* Problem statement: Copy whichever lines of the data hold the word "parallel".

___ Records for this exercise

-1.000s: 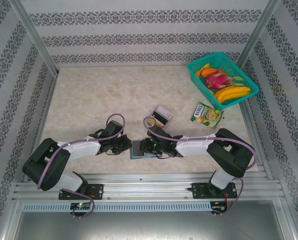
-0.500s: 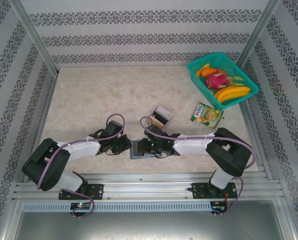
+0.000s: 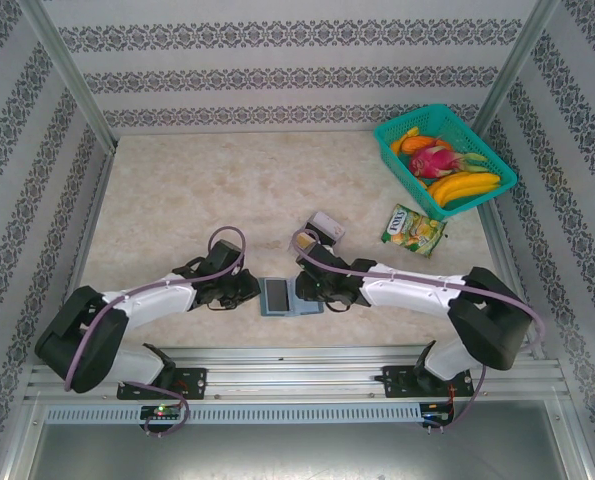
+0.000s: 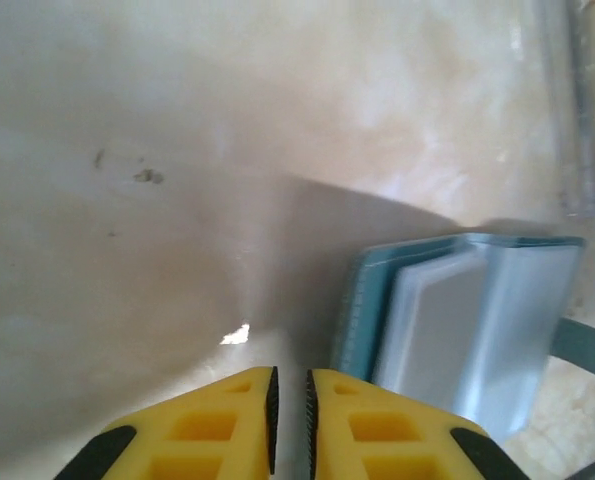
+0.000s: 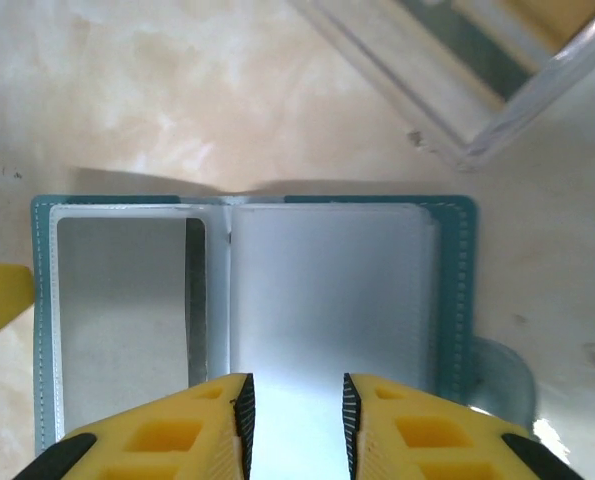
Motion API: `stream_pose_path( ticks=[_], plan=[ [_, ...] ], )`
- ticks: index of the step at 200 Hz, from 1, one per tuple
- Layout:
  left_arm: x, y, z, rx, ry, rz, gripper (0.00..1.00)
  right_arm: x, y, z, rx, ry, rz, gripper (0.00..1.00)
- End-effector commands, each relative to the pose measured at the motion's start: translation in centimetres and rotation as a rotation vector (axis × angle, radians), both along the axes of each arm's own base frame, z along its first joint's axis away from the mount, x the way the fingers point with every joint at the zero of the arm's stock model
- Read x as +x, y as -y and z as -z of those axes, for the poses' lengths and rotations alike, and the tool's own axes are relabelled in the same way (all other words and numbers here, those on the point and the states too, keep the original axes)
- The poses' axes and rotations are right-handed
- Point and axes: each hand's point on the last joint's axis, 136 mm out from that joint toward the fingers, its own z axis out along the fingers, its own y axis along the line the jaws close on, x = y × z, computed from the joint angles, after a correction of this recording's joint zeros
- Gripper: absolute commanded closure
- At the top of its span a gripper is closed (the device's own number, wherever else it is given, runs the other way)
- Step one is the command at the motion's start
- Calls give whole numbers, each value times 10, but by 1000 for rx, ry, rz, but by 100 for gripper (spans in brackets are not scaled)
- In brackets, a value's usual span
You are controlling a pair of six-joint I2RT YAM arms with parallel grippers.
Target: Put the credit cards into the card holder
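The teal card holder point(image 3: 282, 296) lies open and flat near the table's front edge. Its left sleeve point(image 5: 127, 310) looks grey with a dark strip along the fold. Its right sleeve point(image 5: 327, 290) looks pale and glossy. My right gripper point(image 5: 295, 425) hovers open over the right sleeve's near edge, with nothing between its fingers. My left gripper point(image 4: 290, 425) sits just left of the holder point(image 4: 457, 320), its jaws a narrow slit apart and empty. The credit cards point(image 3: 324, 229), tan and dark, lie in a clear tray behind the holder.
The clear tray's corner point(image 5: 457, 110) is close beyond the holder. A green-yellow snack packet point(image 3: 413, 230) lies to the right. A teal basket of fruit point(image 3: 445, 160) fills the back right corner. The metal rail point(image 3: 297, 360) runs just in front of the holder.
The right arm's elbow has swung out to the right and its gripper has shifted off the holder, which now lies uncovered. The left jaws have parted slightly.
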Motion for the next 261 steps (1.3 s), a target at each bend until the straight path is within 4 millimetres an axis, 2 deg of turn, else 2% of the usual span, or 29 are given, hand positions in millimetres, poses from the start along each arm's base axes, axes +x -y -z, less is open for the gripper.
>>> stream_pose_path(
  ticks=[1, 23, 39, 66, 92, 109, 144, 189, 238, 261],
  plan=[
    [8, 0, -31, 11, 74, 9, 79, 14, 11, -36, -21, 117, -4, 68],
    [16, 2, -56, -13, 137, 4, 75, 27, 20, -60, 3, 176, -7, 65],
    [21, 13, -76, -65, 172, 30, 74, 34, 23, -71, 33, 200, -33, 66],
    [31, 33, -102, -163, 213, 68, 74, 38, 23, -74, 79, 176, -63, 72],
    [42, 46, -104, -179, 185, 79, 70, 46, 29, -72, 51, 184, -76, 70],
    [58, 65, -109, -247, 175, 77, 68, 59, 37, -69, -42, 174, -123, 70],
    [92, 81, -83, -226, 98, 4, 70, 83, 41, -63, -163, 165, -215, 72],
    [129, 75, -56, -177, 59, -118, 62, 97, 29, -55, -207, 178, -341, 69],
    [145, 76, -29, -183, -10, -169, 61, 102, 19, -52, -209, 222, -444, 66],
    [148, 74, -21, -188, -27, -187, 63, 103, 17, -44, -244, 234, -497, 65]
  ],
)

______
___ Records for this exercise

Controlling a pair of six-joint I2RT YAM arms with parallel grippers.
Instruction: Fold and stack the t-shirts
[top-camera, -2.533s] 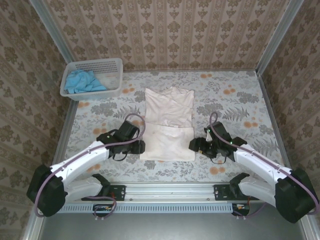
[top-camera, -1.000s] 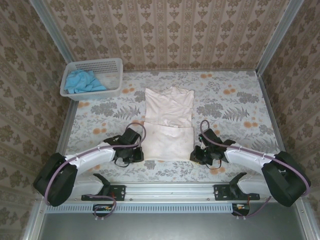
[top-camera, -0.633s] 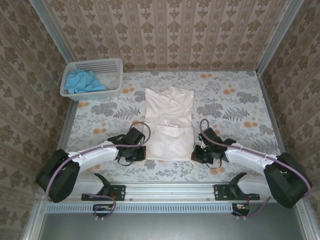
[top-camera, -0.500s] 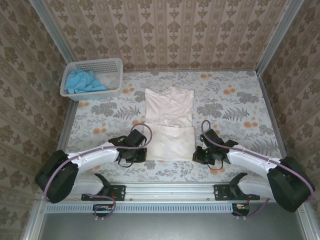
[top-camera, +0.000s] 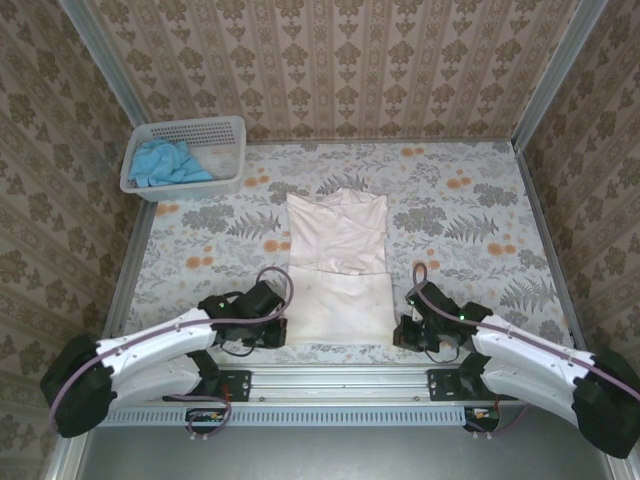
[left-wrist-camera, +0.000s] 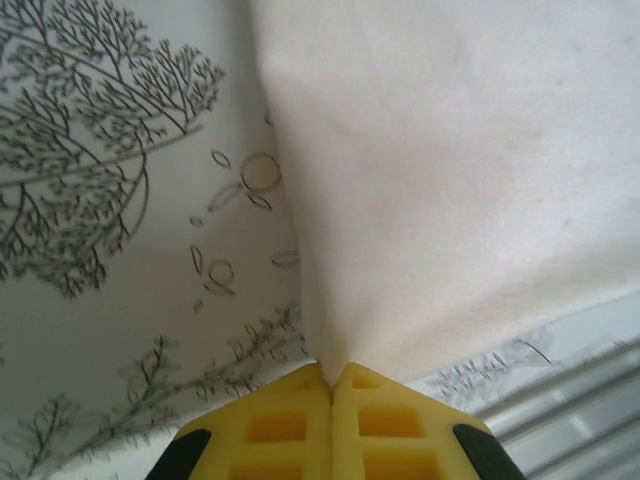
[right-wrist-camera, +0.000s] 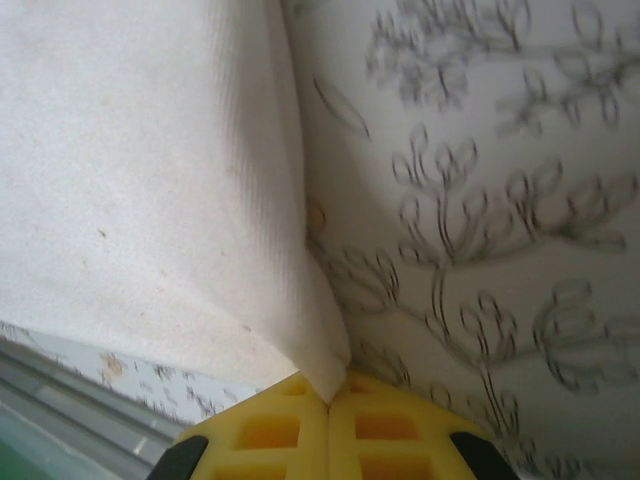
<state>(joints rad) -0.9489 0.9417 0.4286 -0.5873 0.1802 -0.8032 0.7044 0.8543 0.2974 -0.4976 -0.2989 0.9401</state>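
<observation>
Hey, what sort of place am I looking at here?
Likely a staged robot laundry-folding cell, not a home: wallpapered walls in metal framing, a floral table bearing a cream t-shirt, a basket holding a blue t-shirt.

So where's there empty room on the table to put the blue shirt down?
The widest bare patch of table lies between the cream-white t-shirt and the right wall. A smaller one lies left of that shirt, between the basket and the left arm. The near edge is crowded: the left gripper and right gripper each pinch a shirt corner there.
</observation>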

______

* Response to this task:
You are controlling a pair of six-joint I2RT YAM arms with parallel grippers.
Controlling a pair of six-joint I2RT YAM arms with parallel grippers.

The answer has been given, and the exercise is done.